● **TASK DESCRIPTION**: Copy everything in the data below exactly except the pictures.
*** Block opens ***
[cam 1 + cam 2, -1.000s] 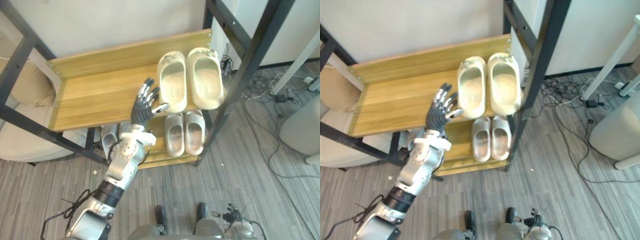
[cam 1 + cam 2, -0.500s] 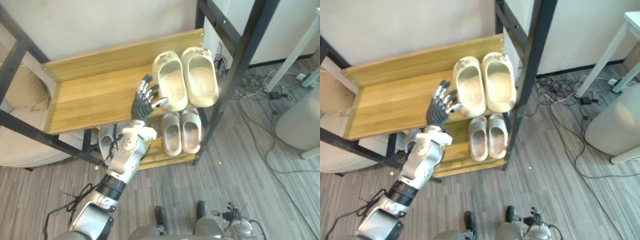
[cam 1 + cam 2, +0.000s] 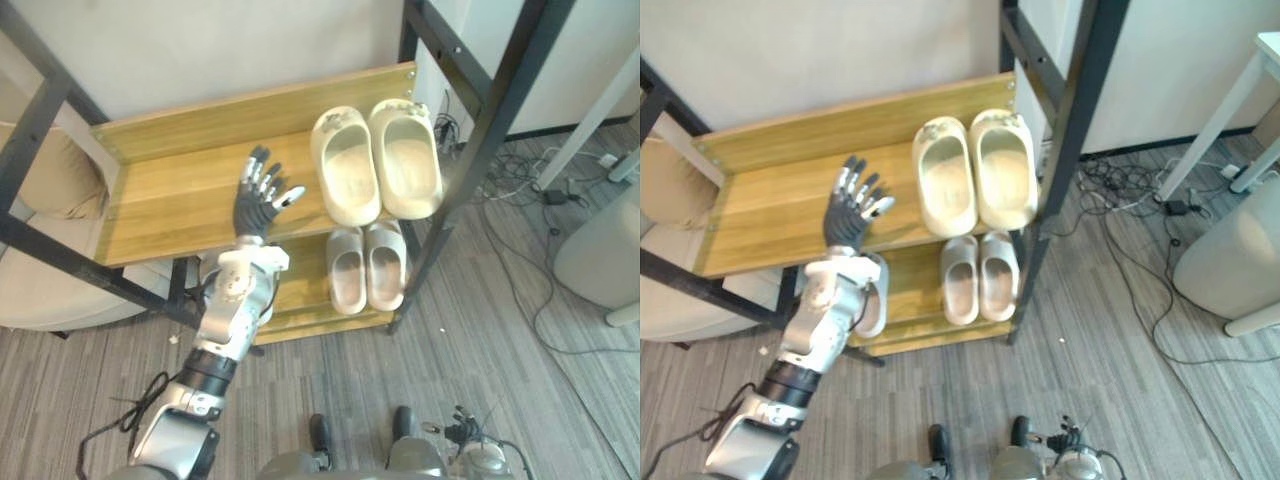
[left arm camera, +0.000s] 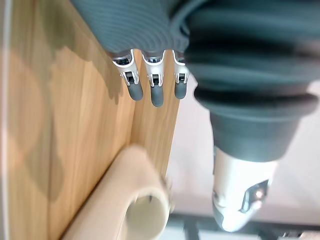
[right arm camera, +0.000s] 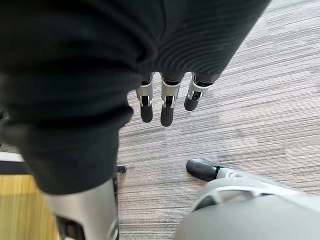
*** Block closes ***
● **OUTPUT FOR THIS TASK**:
[cam 1 + cam 2, -1.000s] 
[cam 1 + cam 2, -0.500s] 
[cam 1 + cam 2, +0.000s] 
[left arm camera, +0.000s] 
[right arm camera, +0.000s] 

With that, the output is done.